NEsper doesn't have a GUI and access is via API only, currently. The intended audience is developers of CEP or ESP applications.


How does NEsper hook into an existing event-based system?

Today, event based system are often confused with message based system and/or Enterprise Service Bus architectures(ESB). Messaging system are event based but usually do not correlate events or process event streams at all. They simply process unitary events - and it becomes quickly complex if you need to correlate messages.

NEsper can hook into any CLR based system as a message consumer - whose main purpose would be to listen efficiently to everything whilst sending back other events when a matching condition has occured. On the other hand, hooking NEsper in a classic messaging system allows having it correlate events even if those come from non-CLR based systems. This is just an example. NEsper is completely container agnostic, can run as a standalone component, and the 1.0 release simply assumes events to be plain objects. We are currently working on providing native XML format support as well.


How would you position NEsper next to existing solutions (or hacks) in the industry?
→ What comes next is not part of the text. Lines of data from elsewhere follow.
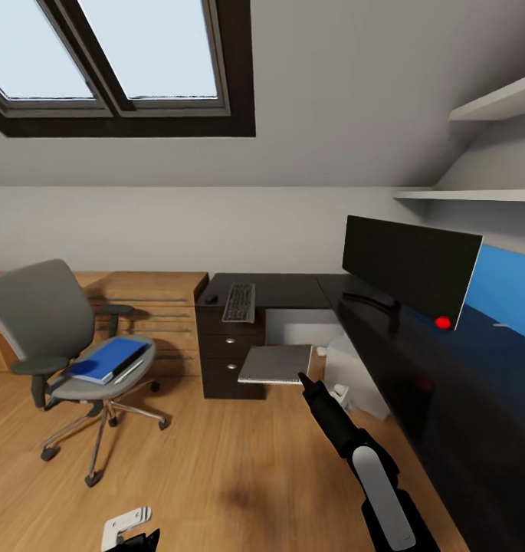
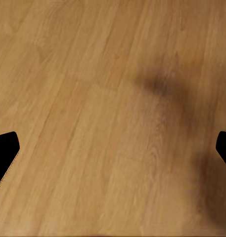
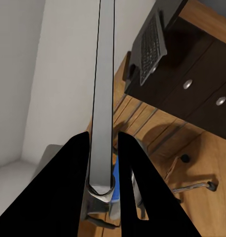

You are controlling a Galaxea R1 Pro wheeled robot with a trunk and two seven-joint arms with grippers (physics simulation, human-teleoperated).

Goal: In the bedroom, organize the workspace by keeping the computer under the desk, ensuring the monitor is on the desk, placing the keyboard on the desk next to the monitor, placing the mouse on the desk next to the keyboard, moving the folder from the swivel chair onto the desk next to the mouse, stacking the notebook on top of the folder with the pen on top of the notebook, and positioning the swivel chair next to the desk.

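Observation:
My right gripper (image 1: 302, 377) is shut on the edge of a flat grey slab (image 1: 276, 363), held level in front of the desk's drawers; the right wrist view shows that slab (image 3: 104, 89) edge-on between the fingers (image 3: 75, 168). I cannot tell which item it is. The grey swivel chair (image 1: 40, 314) stands at the left with a blue book-like item (image 1: 109, 359) on its seat. On the dark desk (image 1: 293, 290) lie the keyboard (image 1: 240, 302) and the mouse (image 1: 211, 298), with the monitor (image 1: 411, 268) on its right wing. A white computer (image 1: 352, 372) sits under the desk. My left gripper (image 2: 113, 153) hangs open over the floor.
Dark drawers (image 1: 230, 349) sit under the desk's left end. A wooden slatted unit (image 1: 151, 307) lines the wall behind the chair. Shelves (image 1: 477, 192) hang at the upper right, a skylight (image 1: 124, 54) above. Wooden floor (image 1: 231, 460) spreads between chair and desk.

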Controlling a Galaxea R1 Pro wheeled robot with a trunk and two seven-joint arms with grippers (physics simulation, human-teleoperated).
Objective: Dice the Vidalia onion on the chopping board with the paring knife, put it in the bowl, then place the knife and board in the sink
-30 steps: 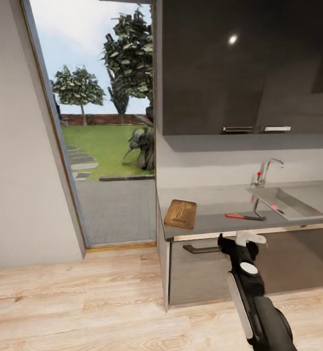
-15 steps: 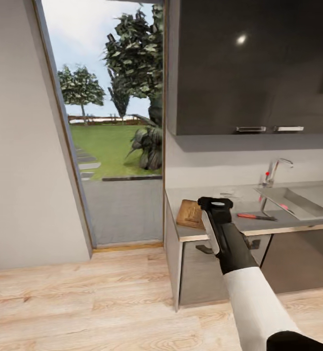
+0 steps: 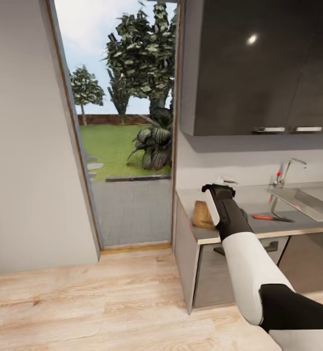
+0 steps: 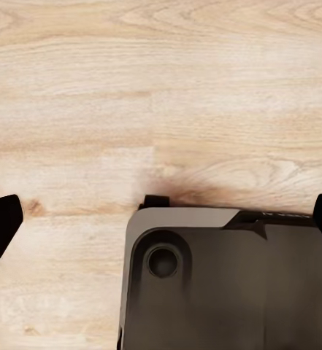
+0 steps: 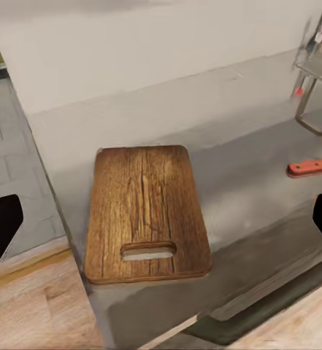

Nesper shares the same positioning as its name-sake. Nesper is the only CLR-based open source Event Stream Processing out there - and this is not to be confused with classical rules engines. Compared to commercial ESP engines implementations, Nesper may lack high availability options in the 1.3 release, but its open source nature is a driver to get the Event processing language right, and get the CLR community up to speed on those concepts - before tackling enterprise grade requirements in upcoming versions.

Generally Rete-based production rule engines can indeed be used to address part of what CEP coins. Especially triggering by correlating events, possibly including a temporal relationship between events. That said the ESP side - Event Stream Processing - is a different beast, where what matters is the "S" for Stream. In this side of the Esper engine we provide several language facilities to build expressions using time not for temporal relationship (happened before etc) but for sliding window. As an example, this makes it very valuable for computing things like volume weighted average price (VWAP) of ticks - which would possibly be awful using something Rete-based like a classical rule engine.


What is the concept or philosophy behind the design?

Esper was developed using test-driven development and excellent automated test coverage. Esper's design evolved by refactoring with courage towards higher design quality. Favorite patterns are dependency injection/inversion of control, GOF patterns, Immutable, Specification.


What is the history? Where did it start and come from?

Thomas Bernhardt is the project founder and project lead. He works as a software architect for a major financial institution. On a project in 2004 Thomas had been asked to evaluate different rules engines for use in an application for monitoring a trading system. The rules engines proved cumbersome and slow. There was no budget for a CEP product, thus a custom application to solve the monitoring problem was developed. The project lead's interest in CEP and ESP technologies lead to further independent research into the knowledge space followed by prototypes build for no particular organization or purpose. The prototypes evolved and the Esper project started.